Your goal ::
Nothing but the lines from the one with "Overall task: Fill" through the last line of the data should be restated, each word for word.

Provided material ::
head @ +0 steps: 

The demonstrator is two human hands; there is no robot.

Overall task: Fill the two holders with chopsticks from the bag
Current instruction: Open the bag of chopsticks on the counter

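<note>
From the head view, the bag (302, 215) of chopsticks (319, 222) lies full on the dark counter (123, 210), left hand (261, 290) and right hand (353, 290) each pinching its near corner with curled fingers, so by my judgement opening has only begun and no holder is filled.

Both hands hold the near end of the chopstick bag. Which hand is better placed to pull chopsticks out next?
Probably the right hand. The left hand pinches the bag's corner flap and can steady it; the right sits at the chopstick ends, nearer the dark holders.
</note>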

Reply to the exercise ::
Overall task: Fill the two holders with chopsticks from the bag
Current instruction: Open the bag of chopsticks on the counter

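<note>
From the head view, the bag (302, 215) of chopsticks (319, 222) lies full on the dark counter (123, 210), left hand (261, 290) and right hand (353, 290) each pinching its near corner with curled fingers, so by my judgement opening has only begun and no holder is filled.

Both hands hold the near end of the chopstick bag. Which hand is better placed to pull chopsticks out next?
Probably the right hand. The left hand pinches the bag's corner flap and can steady it; the right sits at the chopstick ends, nearer the dark holders.
</note>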

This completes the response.